4. Se dice en la propuesta de la llamada “Ley Raffo” que uno de sus beneficios consistiría en dar más cultura y entretenimiento familiar a los peruanos, pero, nos preguntamos, de qué cultura estamos hablando, y cuál es la que debería propiciar el Estado peruano en concordancia con la Declaración Universal sobre Diversidad Cultural de la UNESCO suscrita por nuestro país, porque tal como está formulada este proyecto será más de lo mismo, es decir “más cine Majors para todos”. Incluso la campaña antipiratería, financiada con los fondos que le cedería el Estado central, parece más dirigida a combatir un mercado alternativo con mayor oferta cultural que perseguir una práctica ilegal, lo que corresponderí a más bien al campo policial, de la justicia y el INDECOPI.
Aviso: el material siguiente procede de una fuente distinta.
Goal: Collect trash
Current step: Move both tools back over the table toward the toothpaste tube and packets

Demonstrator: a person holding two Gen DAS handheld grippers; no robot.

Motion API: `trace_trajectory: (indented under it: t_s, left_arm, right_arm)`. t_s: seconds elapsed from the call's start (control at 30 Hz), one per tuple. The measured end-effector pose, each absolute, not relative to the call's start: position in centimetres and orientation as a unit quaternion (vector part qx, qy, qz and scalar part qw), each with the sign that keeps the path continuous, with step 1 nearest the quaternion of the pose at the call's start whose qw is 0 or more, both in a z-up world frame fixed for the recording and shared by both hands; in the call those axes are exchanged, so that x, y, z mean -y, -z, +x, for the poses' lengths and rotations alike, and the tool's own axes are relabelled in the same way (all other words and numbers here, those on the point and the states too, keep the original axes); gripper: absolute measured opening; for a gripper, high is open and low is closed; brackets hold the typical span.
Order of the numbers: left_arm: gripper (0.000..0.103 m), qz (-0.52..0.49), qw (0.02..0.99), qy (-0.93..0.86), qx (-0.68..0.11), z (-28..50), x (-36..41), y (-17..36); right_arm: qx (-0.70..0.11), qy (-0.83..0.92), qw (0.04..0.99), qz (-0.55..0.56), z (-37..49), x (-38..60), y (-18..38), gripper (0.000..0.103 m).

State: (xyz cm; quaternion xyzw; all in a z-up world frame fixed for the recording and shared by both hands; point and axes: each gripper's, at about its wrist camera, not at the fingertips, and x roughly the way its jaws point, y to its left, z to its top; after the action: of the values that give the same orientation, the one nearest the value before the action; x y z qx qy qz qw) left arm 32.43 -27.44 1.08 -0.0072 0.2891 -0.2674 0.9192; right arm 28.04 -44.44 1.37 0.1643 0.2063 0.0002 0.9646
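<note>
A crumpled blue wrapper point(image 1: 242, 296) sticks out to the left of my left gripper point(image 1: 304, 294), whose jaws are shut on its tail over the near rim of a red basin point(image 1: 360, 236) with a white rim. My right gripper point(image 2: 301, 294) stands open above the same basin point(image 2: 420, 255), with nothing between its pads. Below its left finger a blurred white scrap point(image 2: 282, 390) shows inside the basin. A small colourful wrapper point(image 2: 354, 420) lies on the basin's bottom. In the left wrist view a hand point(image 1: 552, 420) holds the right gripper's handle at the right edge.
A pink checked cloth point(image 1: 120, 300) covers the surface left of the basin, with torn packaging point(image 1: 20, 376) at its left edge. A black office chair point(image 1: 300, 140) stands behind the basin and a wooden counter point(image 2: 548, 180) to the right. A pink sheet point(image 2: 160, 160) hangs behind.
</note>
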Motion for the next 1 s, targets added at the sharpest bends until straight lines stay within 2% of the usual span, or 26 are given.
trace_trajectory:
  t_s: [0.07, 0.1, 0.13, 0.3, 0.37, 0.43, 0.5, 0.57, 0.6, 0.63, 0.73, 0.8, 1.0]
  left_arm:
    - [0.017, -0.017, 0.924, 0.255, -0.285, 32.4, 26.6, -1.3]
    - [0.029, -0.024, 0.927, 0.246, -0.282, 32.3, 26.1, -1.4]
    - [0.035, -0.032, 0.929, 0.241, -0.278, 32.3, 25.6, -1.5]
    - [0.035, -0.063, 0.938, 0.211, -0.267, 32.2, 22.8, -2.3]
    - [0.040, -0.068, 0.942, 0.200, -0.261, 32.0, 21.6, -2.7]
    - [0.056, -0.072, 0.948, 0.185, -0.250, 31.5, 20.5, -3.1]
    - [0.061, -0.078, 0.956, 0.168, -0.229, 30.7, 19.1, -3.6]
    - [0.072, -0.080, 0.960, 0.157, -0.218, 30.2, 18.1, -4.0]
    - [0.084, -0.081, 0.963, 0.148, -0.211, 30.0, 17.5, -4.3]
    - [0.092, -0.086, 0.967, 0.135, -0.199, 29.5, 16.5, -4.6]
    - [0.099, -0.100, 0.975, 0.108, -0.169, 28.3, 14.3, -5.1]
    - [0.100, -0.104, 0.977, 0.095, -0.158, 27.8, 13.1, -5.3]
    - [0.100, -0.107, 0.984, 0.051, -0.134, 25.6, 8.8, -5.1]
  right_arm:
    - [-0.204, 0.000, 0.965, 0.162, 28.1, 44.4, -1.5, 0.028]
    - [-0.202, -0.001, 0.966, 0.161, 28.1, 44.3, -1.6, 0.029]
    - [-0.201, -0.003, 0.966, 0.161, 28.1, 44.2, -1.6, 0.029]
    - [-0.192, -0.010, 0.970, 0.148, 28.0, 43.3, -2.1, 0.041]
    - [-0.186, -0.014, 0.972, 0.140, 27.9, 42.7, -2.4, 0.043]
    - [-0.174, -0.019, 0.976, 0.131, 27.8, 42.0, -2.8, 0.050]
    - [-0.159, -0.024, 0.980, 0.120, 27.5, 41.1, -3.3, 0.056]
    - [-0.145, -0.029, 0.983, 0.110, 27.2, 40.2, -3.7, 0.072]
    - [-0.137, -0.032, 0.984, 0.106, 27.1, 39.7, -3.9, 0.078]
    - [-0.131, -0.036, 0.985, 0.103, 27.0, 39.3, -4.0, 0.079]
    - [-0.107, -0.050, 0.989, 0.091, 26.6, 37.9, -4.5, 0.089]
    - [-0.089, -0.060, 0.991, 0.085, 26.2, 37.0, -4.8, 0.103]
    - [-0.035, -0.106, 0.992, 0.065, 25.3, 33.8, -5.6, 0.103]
5. Afirmar que el apoyo a la “Ley Raffo” no significa renunciar a seguir luchando por una ley de cinematografí a integral, es una mera declaración retórica, ya que en la práctica se está abdicando en el esfuerzo por lograr una ley de cine de los cineastas, a la altura de las otras legislaciones en el continente, para someterse a lo que buenamente nos puedan ceder las Majors. Nadie está negando la necesidad de negociar con los otros sectores de la actividad, buscando beneficios mutuos, especialmente con las empresas exhibidoras que realmente invierten el país, pero en condiciones de equiparidad y no de imposición, producto de su dinero y lobby político. Además, resulta iluso, por decir lo menos, creer que el Congreso va a discutir y aprobar dos leyes sobre cine, cuando uno de los proyectos, el de Raffo, tomó partes textuales del proyecto llamado “Ley Peralta”.

6. Debemos reiterar, para no faltar a la verdad, que el diálogo para consensuar un solo proyecto de ley de los cineastas fue roto de manera expresa y unilateral el martes 7 de julio por el señor Augusto Tamayo, presidente de la APCP, manifestando que ambos sectores estábamos en la libertad de defender y hacer las gestiones necesarias a favor de los proyectos que consideremos más cercanos a nuestros intereses. Los representantes del Colectivo Asamblea de Cineastas Peruanos en todo momento defendimos la necesidad de continuar este espacio de negociación como consta en las actas de la reunión y lo pueden atestiguar los miembros del Consejo Directivo del CONACINE presentes. Y luego de ello, además hemos seguido insistiendo en la necesidad del consenso, y es la otra parte la que más bien guarda silencio sobre el tema.

7. Llegado a este punto, no podemos dejar de mencionar el poco transparente e imparcial accionar de la presidenta del CONACINE, a pesar de sus declaraciones públicas sobre una supuesta neutralidad y búsqueda de consenso que no vemos traducida en la práctica. ¿Cómo explicar, entonces, que se utilice el correo institucional del CONACINE, que es una institución oficial, para difundir el comunicado de una asociación privada y una de las partes del debate en el gremio cinematográfico? ¿Esa es su manera de conducir la institución que representa y de expresar imparcialidad?